» Data shown:
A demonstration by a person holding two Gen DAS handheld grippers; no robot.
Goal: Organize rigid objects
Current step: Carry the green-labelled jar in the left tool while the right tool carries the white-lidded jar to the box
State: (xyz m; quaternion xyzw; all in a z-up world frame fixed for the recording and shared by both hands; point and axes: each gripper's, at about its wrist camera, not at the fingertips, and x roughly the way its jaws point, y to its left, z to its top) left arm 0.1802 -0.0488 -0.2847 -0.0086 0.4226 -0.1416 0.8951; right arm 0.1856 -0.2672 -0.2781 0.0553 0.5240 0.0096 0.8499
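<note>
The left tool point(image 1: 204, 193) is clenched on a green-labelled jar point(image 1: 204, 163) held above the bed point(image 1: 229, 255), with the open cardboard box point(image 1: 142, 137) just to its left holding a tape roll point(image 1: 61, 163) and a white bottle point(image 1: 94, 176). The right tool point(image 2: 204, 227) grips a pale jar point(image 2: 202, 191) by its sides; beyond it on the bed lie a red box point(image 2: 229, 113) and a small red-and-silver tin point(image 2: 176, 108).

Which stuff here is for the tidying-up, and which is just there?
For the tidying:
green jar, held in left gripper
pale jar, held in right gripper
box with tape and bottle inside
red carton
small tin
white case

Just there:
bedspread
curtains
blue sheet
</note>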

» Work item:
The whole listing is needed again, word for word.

» Your solution:
A demonstration by a person holding two Gen DAS handheld grippers; no robot.
Goal: Organize rigid objects
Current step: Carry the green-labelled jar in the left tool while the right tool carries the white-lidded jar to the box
State: (xyz m; quaternion xyzw; all in a z-up world frame fixed for the recording and shared by both hands; point and axes: each gripper's, at about its wrist camera, not at the fingertips, and x roughly the way its jaws point, y to its left, z to its top) left arm 0.1802 -0.0488 -0.2847 -0.0086 0.4226 -0.1416 0.8951; right arm 0.1856 -0.2672 -0.2781 0.0553 0.5240 0.0096 0.8499
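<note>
The left tool point(image 1: 204, 193) is clenched on a green-labelled jar point(image 1: 204, 163) held above the bed point(image 1: 229, 255), with the open cardboard box point(image 1: 142, 137) just to its left holding a tape roll point(image 1: 61, 163) and a white bottle point(image 1: 94, 176). The right tool point(image 2: 204, 227) grips a pale jar point(image 2: 202, 191) by its sides; beyond it on the bed lie a red box point(image 2: 229, 113) and a small red-and-silver tin point(image 2: 176, 108).

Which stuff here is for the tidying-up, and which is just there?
For the tidying:
green jar, held in left gripper
pale jar, held in right gripper
box with tape and bottle inside
red carton
small tin
white case

Just there:
bedspread
curtains
blue sheet
</note>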

The exercise concludes with this answer.